### Task goal
For each line below, check whether "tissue" is present. Report how many lines have it, nothing else.

+ + + + +

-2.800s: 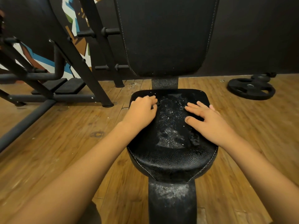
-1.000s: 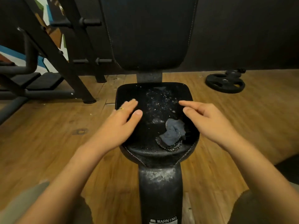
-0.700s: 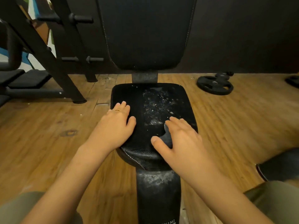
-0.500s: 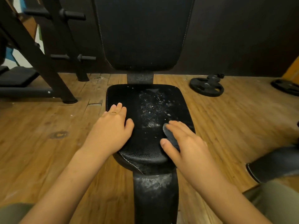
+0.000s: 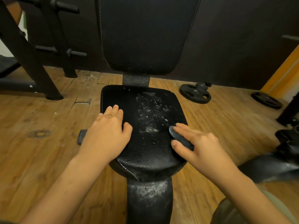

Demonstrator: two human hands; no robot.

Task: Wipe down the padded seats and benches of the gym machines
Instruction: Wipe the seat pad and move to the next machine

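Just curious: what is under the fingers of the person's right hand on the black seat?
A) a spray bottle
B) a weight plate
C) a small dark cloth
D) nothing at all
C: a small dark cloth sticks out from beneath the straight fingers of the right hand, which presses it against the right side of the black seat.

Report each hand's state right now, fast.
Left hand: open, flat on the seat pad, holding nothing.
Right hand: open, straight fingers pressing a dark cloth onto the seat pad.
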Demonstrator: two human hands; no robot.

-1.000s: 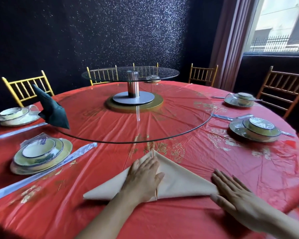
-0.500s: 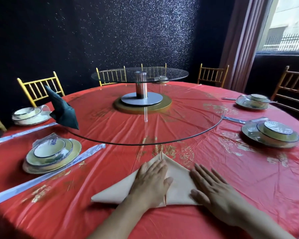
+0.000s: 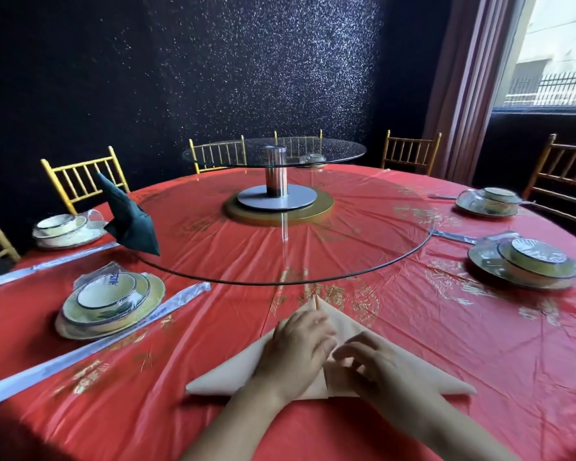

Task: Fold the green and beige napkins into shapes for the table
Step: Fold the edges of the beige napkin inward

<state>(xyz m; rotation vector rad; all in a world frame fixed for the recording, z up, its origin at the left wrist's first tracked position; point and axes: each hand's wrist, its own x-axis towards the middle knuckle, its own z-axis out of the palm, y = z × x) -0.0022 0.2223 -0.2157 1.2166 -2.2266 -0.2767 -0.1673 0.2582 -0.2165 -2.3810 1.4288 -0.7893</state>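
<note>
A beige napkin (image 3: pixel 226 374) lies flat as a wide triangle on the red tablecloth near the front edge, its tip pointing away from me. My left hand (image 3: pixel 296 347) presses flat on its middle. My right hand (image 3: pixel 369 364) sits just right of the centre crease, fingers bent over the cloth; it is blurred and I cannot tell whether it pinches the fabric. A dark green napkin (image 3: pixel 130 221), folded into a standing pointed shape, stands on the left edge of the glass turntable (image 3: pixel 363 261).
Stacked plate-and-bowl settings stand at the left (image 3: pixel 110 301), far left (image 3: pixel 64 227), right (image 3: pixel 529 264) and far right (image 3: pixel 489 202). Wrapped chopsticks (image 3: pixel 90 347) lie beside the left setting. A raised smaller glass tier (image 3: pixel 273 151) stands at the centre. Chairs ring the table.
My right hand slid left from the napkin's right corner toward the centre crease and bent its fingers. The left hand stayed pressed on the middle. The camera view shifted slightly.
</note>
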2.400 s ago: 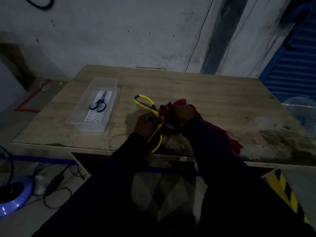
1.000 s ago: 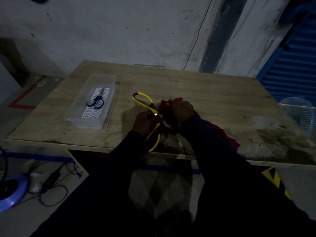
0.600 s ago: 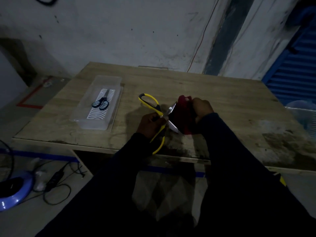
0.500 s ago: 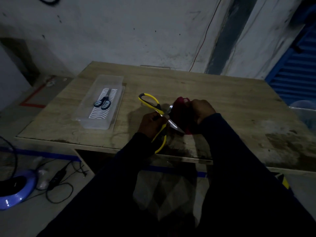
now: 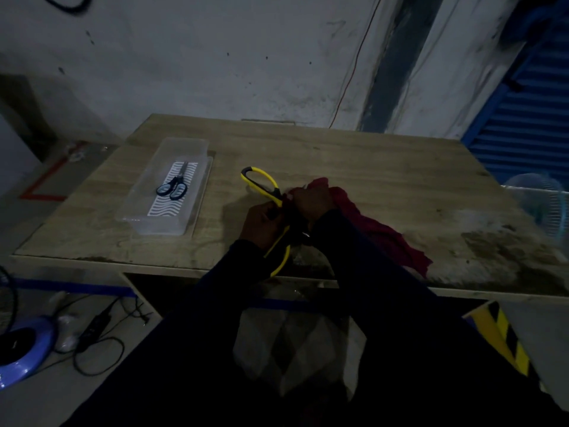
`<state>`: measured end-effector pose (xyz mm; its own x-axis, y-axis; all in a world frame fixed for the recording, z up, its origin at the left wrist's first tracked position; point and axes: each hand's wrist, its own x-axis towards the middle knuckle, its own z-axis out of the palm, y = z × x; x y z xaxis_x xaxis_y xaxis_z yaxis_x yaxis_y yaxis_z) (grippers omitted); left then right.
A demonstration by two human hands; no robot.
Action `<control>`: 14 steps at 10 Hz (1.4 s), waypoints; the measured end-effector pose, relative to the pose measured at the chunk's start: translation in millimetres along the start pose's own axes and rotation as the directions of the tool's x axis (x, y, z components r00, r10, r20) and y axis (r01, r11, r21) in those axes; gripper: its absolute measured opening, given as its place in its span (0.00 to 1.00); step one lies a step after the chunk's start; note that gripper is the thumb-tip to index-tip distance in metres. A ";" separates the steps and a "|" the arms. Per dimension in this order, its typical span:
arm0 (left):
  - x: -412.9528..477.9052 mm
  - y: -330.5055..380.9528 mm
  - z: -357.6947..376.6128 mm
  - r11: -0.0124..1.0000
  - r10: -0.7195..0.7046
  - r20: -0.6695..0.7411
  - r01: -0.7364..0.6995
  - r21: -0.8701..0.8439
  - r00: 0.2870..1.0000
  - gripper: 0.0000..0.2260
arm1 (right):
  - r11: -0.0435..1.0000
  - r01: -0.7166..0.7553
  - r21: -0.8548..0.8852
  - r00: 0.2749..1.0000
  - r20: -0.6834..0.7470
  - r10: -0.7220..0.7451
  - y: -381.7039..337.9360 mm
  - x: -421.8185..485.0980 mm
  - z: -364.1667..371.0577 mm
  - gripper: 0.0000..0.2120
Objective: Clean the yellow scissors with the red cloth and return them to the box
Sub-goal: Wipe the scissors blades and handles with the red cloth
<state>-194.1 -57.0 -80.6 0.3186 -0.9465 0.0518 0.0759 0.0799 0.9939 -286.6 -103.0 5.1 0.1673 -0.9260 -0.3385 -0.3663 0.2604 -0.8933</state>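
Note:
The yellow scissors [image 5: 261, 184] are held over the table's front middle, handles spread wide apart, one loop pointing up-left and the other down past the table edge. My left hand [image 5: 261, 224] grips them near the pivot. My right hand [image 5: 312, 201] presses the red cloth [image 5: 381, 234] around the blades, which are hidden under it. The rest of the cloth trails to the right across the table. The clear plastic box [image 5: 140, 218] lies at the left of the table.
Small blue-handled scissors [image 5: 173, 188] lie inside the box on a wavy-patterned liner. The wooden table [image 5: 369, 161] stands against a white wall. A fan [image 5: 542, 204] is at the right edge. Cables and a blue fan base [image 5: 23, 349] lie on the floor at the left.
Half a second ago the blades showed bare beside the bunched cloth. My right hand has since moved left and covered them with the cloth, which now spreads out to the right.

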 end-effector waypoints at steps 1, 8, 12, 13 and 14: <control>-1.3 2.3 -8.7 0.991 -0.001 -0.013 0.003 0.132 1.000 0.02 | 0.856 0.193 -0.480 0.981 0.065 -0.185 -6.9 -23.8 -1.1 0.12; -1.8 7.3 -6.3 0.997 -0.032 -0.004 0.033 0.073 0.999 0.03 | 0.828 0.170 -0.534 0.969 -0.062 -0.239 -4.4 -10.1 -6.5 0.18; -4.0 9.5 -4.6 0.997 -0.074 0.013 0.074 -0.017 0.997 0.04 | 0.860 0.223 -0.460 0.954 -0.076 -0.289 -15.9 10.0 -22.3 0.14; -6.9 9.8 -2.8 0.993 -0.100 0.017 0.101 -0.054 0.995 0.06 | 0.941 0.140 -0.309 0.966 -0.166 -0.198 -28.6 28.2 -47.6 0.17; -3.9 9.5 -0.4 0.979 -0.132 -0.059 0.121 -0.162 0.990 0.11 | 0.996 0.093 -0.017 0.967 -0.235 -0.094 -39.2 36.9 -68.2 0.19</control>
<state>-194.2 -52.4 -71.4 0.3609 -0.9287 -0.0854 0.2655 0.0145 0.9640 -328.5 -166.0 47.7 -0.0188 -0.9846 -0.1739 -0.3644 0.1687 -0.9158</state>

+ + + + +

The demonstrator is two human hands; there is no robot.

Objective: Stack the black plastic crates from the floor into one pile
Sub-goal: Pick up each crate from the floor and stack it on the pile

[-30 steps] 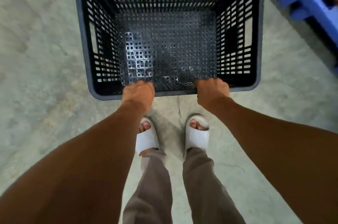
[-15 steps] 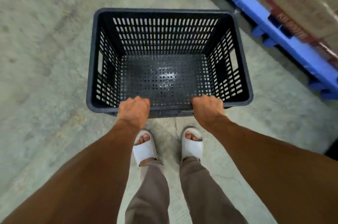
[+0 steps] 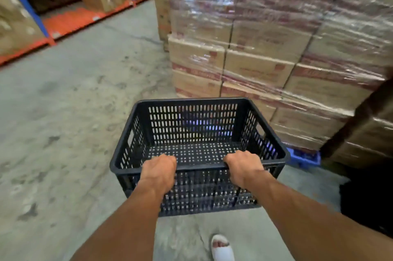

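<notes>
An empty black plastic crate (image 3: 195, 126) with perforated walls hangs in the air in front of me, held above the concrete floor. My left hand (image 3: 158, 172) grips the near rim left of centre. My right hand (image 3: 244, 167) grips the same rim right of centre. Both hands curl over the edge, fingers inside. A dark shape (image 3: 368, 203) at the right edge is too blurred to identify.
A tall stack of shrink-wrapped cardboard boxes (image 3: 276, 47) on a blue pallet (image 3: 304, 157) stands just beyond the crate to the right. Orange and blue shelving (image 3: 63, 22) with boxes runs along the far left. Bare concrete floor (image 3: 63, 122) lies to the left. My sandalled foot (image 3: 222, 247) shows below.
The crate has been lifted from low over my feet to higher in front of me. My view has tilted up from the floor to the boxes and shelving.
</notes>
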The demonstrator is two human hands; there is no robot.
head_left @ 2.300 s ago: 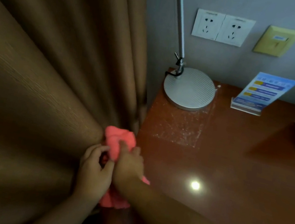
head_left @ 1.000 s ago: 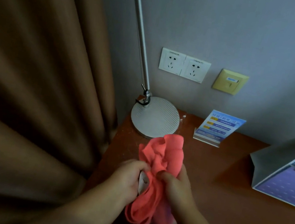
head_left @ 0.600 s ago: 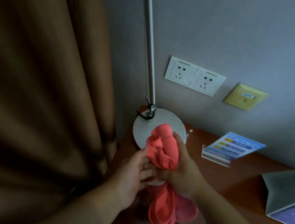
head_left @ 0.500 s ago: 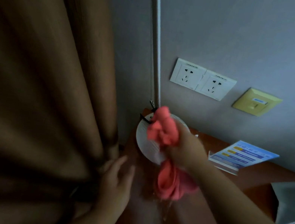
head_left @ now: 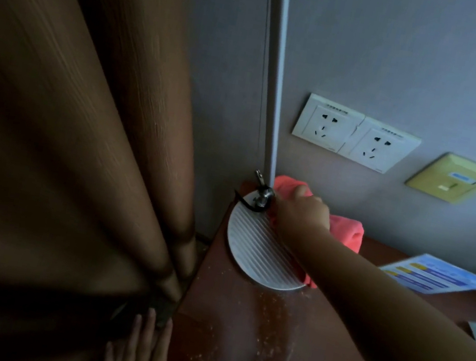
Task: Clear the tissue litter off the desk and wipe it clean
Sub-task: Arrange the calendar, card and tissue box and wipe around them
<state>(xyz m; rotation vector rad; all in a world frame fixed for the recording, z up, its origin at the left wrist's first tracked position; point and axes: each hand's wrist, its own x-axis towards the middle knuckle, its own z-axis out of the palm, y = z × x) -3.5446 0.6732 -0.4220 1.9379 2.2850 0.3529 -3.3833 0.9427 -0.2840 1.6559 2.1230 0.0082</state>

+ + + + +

### Exercise result
2